The listing is to be printed word for word, pictures omitted.

--------------------------------------------------

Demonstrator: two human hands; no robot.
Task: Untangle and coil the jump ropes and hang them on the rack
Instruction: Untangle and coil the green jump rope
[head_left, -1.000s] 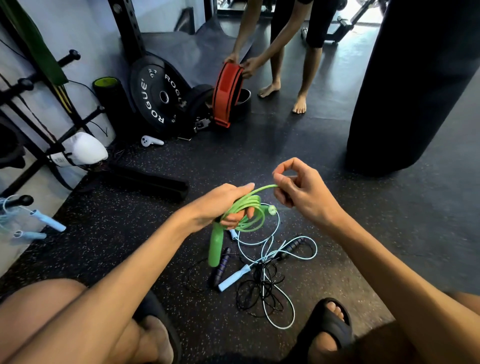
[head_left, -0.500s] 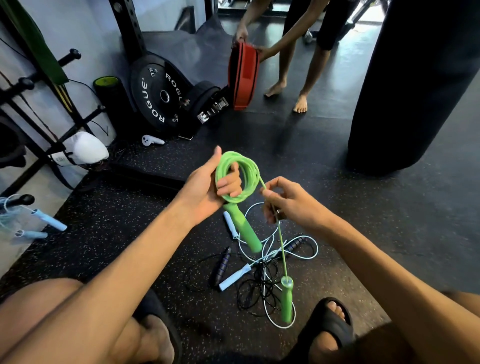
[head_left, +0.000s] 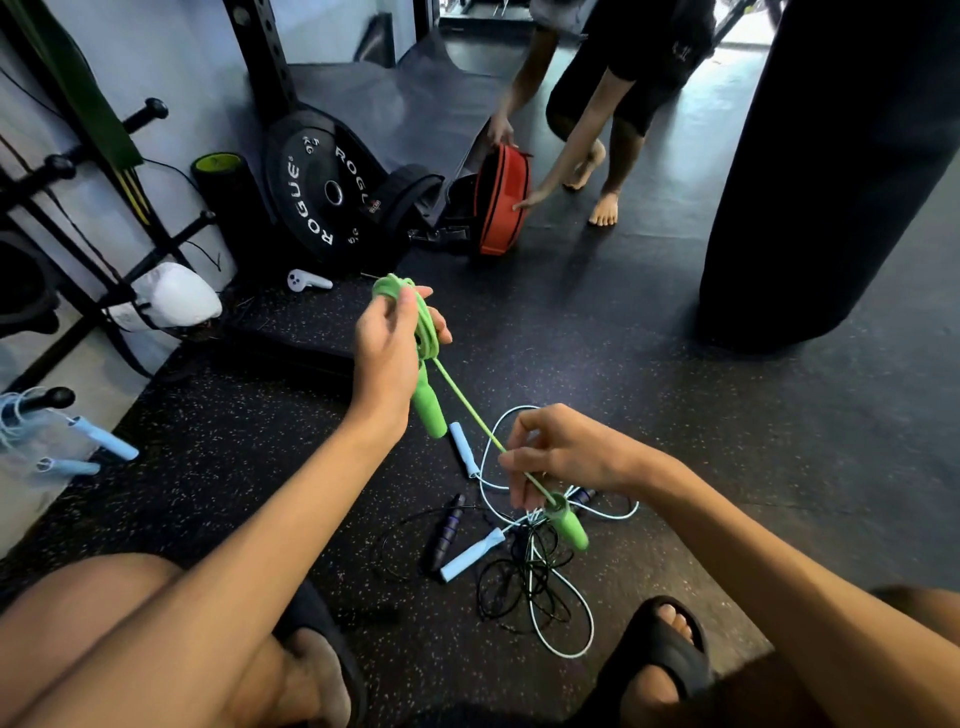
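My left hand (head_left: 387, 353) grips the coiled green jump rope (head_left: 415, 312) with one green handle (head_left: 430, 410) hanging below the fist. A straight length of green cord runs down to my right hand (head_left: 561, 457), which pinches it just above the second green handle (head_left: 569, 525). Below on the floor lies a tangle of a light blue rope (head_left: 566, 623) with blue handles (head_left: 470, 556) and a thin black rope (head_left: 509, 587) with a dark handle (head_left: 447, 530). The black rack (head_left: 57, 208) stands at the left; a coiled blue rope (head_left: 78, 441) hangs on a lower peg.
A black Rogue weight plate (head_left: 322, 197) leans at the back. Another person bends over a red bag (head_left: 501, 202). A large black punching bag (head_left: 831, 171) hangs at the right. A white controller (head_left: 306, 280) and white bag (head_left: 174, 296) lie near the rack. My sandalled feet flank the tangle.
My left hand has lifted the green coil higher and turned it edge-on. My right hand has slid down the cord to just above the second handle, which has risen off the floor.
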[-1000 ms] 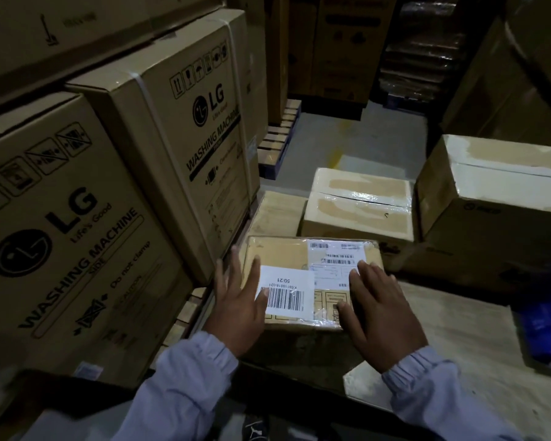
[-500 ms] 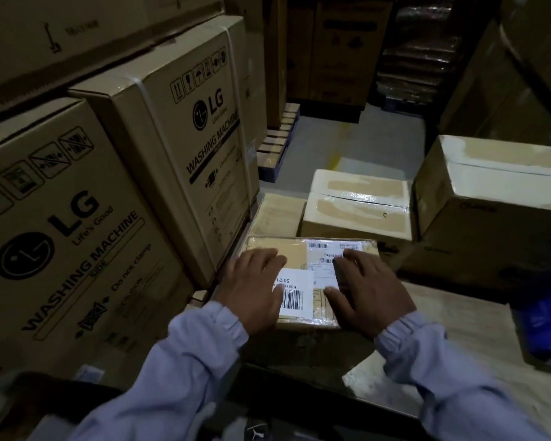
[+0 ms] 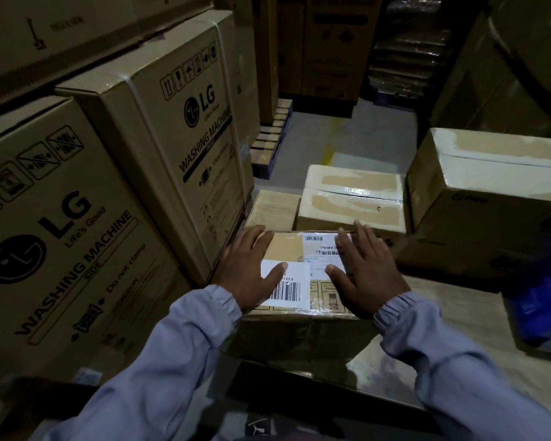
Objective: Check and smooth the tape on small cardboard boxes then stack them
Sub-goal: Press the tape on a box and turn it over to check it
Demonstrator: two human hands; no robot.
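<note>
Your box (image 3: 285, 249) is tan cardboard under glossy clear tape (image 3: 299, 310), with a white label (image 3: 299, 272) carrying a black-striped barcode (image 3: 285, 291). Left of the box, the brown cartons (image 3: 159, 148) bear black LG lettering and black line symbols. Behind the box, the far boxes (image 3: 352, 202) show tan patches framed in whitish tape. Your sleeves (image 3: 178, 345) are pale lilac-grey. Right of the box lies a bright blue thing (image 3: 541, 308).

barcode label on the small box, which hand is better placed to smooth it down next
Left, probably. The left hand lies flat on the small box with its thumb on the barcode label; the right hand rests flat over the shipping label on the other side.
</note>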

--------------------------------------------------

## TASK SOLUTION:
Demonstrator: two human hands; no robot.
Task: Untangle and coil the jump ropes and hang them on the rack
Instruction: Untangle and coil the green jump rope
[head_left, -1.000s] 
[head_left, -0.500s] 
[head_left, +0.000s] 
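My left hand (head_left: 387, 353) grips the coiled green jump rope (head_left: 415, 312) with one green handle (head_left: 430, 410) hanging below the fist. A straight length of green cord runs down to my right hand (head_left: 561, 457), which pinches it just above the second green handle (head_left: 569, 525). Below on the floor lies a tangle of a light blue rope (head_left: 566, 623) with blue handles (head_left: 470, 556) and a thin black rope (head_left: 509, 587) with a dark handle (head_left: 447, 530). The black rack (head_left: 57, 208) stands at the left; a coiled blue rope (head_left: 78, 441) hangs on a lower peg.
A black Rogue weight plate (head_left: 322, 197) leans at the back. Another person bends over a red bag (head_left: 501, 202). A large black punching bag (head_left: 831, 171) hangs at the right. A white controller (head_left: 306, 280) and white bag (head_left: 174, 296) lie near the rack. My sandalled feet flank the tangle.
My left hand has lifted the green coil higher and turned it edge-on. My right hand has slid down the cord to just above the second handle, which has risen off the floor.
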[-1000 ms] 
[-500 ms] 
[+0 ms] 
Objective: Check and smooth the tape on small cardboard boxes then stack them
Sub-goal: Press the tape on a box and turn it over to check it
Demonstrator: two human hands; no robot.
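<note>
Your box (image 3: 285, 249) is tan cardboard under glossy clear tape (image 3: 299, 310), with a white label (image 3: 299, 272) carrying a black-striped barcode (image 3: 285, 291). Left of the box, the brown cartons (image 3: 159, 148) bear black LG lettering and black line symbols. Behind the box, the far boxes (image 3: 352, 202) show tan patches framed in whitish tape. Your sleeves (image 3: 178, 345) are pale lilac-grey. Right of the box lies a bright blue thing (image 3: 541, 308).

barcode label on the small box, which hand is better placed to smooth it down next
Left, probably. The left hand lies flat on the small box with its thumb on the barcode label; the right hand rests flat over the shipping label on the other side.
</note>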

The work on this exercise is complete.